Que sont les tests de routine en laboratoire ?
Les tests de routine en laboratoire sont un ensemble d’analyses du sang couramment effectuées qui fournissent des informations sur l'état de santé d'un patient. Ces tests peuvent être utilisés pour identifier une maladie ou surveiller l’état de santé.
Que voulions-nous découvrir ?
Il est important d'identifier les patients qui se présentent à un rendez-vous médical dans un service ambulatoire ou au service des urgences qui présentent un risque élevé de développer une maladie grave due à la COVID-19 ou de mourir. Ceci peut aider les cliniciens à décider si les patients ont besoin d’être hospitalisés. Nous voulions savoir si les tests de routine en laboratoire étaient suffisamment fiables pour prédire la mortalité et la détérioration chez les patients atteints de SARS-CoV-2 confirmé.
Comment avons-nous procédé ?
Nous avons recherché des études évaluant la capacité des tests de routine en laboratoire de prédire la mortalité et la détérioration de l'état de santé des patients atteints d'un SARS-CoV-2 confirmé. Nous avons inclus des essais de tout schéma d'étude et conduits dans tout lieu du monde. Les patients de tout âge ou sexe ont été inclus.
Ce que nous avons trouvé
Nous avons trouvé 64 études portant sur 53 tests de routine en laboratoire différents. Ces études ont évalué la capacité de ces tests de prédire la mortalité, la détérioration ou les deux. Au total, 71170 patients ont été inclus, dont 8169 (11,5 %) sont décédés et 4031 (5,7 %) ont vu leur état se détériorer vers une forme grave/critique de la maladie. Des patients adultes ont été inclus dans 31 études, deux études ont porté sur des patients de plus de 60 ans, deux études ont inclus un mélange d'enfants et d'adultes, et une étude n'a inclus que des enfants. La plupart des études ont été réalisées en Chine, suivie de l'Espagne et de l'Italie. Toutes les études ont eu lieu dans des hôpitaux.
La « sensibilité » et la « spécificité » sont souvent utilisées pour rendre compte des résultats des tests. La sensibilité est la proportion de patients présentant le critère de jugement (= mortalité ou détérioration) qui sont correctement détectés par le test, et la spécificité est la proportion de personnes ne présentant pas le critère de jugement qui sont correctement détectées par le test. Plus la sensibilité et la spécificité d'un test sont proches de 100 %, plus le test est précis.

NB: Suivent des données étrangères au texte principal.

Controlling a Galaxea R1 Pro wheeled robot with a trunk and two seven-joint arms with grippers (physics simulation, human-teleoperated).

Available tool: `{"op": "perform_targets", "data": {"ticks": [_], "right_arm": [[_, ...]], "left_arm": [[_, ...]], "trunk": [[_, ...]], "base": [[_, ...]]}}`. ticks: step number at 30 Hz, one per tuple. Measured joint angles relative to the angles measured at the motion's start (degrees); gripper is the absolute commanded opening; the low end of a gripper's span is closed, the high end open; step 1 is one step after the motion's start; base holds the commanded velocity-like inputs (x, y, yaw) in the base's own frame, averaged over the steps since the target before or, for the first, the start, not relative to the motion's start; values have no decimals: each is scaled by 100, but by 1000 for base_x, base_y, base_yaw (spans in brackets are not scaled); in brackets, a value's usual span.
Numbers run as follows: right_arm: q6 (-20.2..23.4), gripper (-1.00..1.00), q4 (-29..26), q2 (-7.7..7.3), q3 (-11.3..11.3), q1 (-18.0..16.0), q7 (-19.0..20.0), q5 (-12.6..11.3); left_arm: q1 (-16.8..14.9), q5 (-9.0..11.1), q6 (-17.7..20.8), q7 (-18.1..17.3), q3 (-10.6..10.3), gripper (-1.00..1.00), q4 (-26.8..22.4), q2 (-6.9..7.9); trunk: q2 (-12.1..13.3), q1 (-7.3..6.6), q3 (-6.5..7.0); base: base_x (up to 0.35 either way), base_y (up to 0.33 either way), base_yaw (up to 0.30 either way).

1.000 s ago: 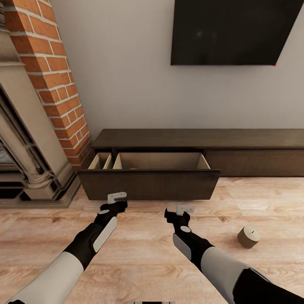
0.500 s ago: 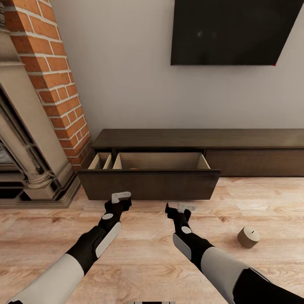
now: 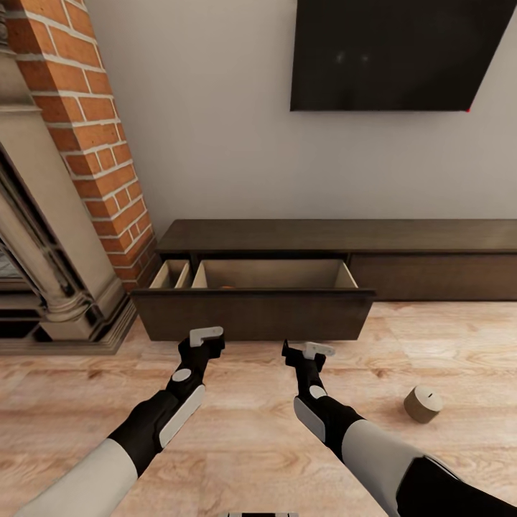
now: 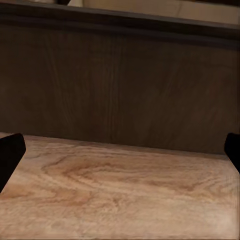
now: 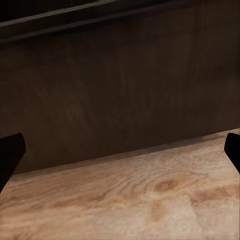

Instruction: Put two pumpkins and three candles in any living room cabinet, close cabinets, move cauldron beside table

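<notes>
Two grippers hang low over the wooden floor, just before the pulled-out drawer of the long dark cabinet, which runs left to right along the wall under the black screen. The left gripper and the right gripper both point at the drawer front; in the wrist views their fingers stand wide apart with nothing between them, so both are released. The drawer front reaches out over the floor, and a small orange spot inside it may be a pumpkin, but it is too small to tell. One candle lies tipped on the floor, its flat top facing up and right, to the right of the right gripper and well apart from it. Bare floor lies around it. A brick fireplace borders the cabinet's left end.
</notes>
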Motion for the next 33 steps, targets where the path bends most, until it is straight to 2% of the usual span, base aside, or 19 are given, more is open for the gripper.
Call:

Pour exclure en toute sécurité les patients qui ne mourront pas ou dont l'état ne se détériorera pas, une sensibilité élevée, supérieure à 90 %, est nécessaire. Lorsque quatre études ou plus avaient évalué les mêmes tests, nous avons regroupé les données et les avons analysées ensemble. Nous n'avons trouvé aucun test suffisamment précis pour exclure avec certitude un critère de jugement grave, tel que la détérioration ou le décès. Nous avons trouvé cinq tests dont la sensibilité et la spécificité étaient supérieures à 50 %. Quatre de ces tests de laboratoire indiquent une inflammation importante lors d'une infection par le SARS-CoV-2. Ces quatre tests sont la protéine C-réactive, le rapport neutrophiles/lymphocytes, la numération des lymphocytes et la lactate déshydrogénase. Le cinquième test D-dimères reflète un état de coagulation sanguine accrue lors d'une infection par le SARS-CoV-2.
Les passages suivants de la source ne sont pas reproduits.